**Data block**:
────────────────

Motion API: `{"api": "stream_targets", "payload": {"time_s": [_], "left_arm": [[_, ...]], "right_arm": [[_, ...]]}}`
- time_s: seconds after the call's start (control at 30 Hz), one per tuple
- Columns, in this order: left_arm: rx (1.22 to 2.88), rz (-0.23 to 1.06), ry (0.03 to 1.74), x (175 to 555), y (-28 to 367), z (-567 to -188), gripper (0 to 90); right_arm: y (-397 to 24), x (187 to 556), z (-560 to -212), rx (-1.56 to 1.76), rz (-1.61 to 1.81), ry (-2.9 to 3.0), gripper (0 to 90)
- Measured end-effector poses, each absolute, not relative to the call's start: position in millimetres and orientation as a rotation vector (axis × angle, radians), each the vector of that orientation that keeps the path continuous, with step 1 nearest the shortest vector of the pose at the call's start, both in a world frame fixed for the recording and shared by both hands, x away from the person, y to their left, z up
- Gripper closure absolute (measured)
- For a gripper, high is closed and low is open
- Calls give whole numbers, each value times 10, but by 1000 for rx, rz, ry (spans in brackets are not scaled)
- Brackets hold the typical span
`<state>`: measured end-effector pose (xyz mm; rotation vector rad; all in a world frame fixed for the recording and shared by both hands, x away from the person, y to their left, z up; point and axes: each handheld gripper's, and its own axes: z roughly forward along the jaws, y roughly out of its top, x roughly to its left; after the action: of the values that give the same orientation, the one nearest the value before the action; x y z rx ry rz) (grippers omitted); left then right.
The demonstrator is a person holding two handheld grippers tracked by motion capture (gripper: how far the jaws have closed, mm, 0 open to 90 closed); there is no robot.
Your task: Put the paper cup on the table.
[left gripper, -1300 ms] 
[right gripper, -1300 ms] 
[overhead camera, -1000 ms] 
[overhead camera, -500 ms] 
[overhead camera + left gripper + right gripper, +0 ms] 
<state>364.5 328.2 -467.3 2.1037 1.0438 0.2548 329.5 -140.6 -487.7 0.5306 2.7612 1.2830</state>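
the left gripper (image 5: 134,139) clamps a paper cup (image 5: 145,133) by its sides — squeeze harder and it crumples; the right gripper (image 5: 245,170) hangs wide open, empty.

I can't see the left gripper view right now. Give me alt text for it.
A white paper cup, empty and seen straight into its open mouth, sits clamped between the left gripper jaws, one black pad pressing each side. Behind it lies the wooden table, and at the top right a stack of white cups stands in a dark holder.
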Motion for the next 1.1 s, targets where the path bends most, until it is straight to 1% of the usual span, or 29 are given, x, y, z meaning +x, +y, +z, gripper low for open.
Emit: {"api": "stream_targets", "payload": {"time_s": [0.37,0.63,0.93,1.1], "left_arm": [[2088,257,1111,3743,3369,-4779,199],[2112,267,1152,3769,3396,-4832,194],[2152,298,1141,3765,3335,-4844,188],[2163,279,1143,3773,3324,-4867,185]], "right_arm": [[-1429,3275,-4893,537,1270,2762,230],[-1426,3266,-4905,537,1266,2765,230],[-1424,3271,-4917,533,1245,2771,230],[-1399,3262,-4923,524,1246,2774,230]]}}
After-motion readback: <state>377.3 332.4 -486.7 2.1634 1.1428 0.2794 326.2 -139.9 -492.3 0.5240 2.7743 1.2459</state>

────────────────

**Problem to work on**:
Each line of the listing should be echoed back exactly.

**Written reply**:
Motion API: `{"api": "stream_targets", "payload": {"time_s": [_], "left_arm": [[_, ...]], "right_arm": [[_, ...]]}}`
- time_s: seconds after the call's start (control at 30 Hz), one per tuple
- Columns, in this order: left_arm: rx (1.22 to 2.88), rz (-0.23 to 1.06), ry (0.03 to 1.74), x (175 to 555), y (-28 to 367), z (-567 to -188), gripper (0 to 90); right_arm: y (-397 to 24), x (187 to 556), z (-560 to -212), rx (-1.56 to 1.76), rz (-1.61 to 1.81), ry (-2.9 to 3.0), gripper (0 to 90)
- Measured end-effector poses, each absolute, not relative to the call's start: position in millimetres and orientation as a rotation vector (axis × angle, radians), each the vector of that orientation that keeps the path continuous, with step 1 nearest the shortest vector of the pose at the call's start, both in a world frame fixed for the recording and shared by both hands, x away from the person, y to their left, z up
- Gripper closure absolute (measured)
- For a gripper, high is closed and low is open
- Calls give whole numbers, each value times 10, but by 1000 for rx, rz, ry (spans in brackets are not scaled)
- Brackets hold the typical span
`<state>`: measured end-effector pose (xyz mm; rotation vector rad; all in a world frame fixed for the recording and shared by both hands, x away from the person, y to their left, z up; point and axes: each handheld gripper's, and its own axes: z roughly forward along the jaws, y roughly out of its top, x roughly to its left; after the action: of the values that give the same orientation, the one nearest the value before the action; x y z rx ry rz) (grippers omitted); left then right.
The demonstrator is a person holding two handheld grippers tracked by motion capture (gripper: how far the jaws have closed, mm, 0 open to 90 closed); there is no robot.
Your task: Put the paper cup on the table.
[left gripper, -1300 ms] 
[right gripper, -1300 ms] 
[overhead camera, -1000 ms] 
[overhead camera, -500 ms] 
[overhead camera + left gripper + right gripper, +0 ms] 
<state>364.5 328.2 -467.3 2.1037 1.0438 0.2548 329.5 -140.6 -487.7 0.5306 2.7612 1.2830</state>
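the left gripper (image 5: 134,139) clamps a paper cup (image 5: 145,133) by its sides — squeeze harder and it crumples; the right gripper (image 5: 245,170) hangs wide open, empty.

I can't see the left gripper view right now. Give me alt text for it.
A white paper cup, empty and seen straight into its open mouth, sits clamped between the left gripper jaws, one black pad pressing each side. Behind it lies the wooden table, and at the top right a stack of white cups stands in a dark holder.
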Motion for the next 1.1 s, targets where the path bends most, until it is straight to 1% of the usual span, or 29 are given, x, y, z meaning +x, +y, +z, gripper low for open.
Emit: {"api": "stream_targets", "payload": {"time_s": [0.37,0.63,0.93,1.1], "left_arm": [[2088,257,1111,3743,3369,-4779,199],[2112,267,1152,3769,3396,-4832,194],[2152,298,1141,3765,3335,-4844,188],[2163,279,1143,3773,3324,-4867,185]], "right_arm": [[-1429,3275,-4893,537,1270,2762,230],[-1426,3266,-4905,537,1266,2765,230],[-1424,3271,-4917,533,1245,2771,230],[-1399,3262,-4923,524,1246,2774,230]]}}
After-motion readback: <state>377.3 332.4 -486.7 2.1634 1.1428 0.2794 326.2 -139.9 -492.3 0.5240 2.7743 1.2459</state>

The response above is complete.